The stories that kickstart the series are intense, and hopefully moving, but the world view is never cynical or wilfully pessimistic.
It would be silly to think that a pioneer community wouldn't have all kinds of conflicts and problems - the drama lies precisely in those political and emotional challenges.
But ultimately, it is a show about hope and human dignity.
It is about one of the most attractive aspects of our species - our ability to think morally, to empathise with the suffering of others, to sacrifice self-interest for our loved ones or even people we don't know.
One of the most enjoyable aspects of any new show is meeting actors I have not worked with before.
But I hadn't worked with any of the others and they brought an energy and enthusiasm, which I really think shines through in the show.
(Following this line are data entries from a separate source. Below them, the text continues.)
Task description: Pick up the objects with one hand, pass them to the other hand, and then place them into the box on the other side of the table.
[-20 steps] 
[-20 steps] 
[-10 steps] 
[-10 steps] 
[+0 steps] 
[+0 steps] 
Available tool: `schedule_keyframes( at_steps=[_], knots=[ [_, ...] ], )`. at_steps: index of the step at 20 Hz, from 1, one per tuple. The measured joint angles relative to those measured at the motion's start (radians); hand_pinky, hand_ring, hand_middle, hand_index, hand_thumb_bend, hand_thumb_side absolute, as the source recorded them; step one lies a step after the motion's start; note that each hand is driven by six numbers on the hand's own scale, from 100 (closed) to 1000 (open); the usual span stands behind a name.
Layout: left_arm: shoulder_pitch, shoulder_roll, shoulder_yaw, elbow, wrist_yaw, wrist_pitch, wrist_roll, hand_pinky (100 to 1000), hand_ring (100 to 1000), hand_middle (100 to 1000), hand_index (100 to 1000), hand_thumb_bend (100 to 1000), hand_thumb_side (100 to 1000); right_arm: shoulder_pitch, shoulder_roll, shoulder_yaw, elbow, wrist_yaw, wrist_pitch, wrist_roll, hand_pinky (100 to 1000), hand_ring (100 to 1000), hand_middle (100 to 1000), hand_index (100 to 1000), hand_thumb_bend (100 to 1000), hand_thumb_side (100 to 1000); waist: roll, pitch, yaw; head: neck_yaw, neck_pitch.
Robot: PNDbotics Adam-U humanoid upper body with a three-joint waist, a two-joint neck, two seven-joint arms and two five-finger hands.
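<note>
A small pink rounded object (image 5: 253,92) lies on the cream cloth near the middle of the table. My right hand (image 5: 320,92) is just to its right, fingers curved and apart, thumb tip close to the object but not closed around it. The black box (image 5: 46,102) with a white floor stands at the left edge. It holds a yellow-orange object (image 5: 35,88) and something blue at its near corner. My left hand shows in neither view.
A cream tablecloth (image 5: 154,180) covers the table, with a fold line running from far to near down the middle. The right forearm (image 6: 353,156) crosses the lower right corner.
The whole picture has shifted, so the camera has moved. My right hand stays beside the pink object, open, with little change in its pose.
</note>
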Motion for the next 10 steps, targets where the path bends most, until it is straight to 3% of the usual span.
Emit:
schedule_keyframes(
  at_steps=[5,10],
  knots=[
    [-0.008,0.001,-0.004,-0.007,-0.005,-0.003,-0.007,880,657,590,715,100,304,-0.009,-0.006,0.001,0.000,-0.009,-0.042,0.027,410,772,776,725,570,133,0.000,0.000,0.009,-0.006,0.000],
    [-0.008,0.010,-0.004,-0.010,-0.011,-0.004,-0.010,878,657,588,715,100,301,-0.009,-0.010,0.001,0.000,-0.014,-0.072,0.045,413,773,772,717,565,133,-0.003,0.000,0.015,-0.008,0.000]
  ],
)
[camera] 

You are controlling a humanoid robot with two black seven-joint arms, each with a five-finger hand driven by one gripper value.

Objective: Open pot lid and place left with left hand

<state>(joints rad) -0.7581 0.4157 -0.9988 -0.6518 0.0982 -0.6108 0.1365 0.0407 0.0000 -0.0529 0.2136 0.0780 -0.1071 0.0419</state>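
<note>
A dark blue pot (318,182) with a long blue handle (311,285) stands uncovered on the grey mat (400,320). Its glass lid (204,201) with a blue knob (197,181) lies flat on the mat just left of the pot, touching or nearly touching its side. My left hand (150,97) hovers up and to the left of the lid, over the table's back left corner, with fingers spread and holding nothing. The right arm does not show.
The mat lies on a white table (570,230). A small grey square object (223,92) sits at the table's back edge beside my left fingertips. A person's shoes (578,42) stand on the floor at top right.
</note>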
But all the actors brought something special to their parts.
I always have lots of favourite scenes, such as Jack (played by Ashley Walters) and Cass bound together and bantering in episode two, and the conflicts between Tate (Liam Cunningham) and Berger (played by Ugly Betty's Eric Mabius).
Then there's Tipper remembering his dead sisters, Stella's face as the transporter in episode one nears the end of its journey, and Cass and Fleur's agonising last scene together in the final episode.
But it is the piglet, of course, that wins by a snout.
Snatched from the barbecue coals by Protection And Security (PAS) officer Cass Cromwell - an image of survival against the odds that lies at the heart of our show.
Ben Richards is the writer of Outcasts.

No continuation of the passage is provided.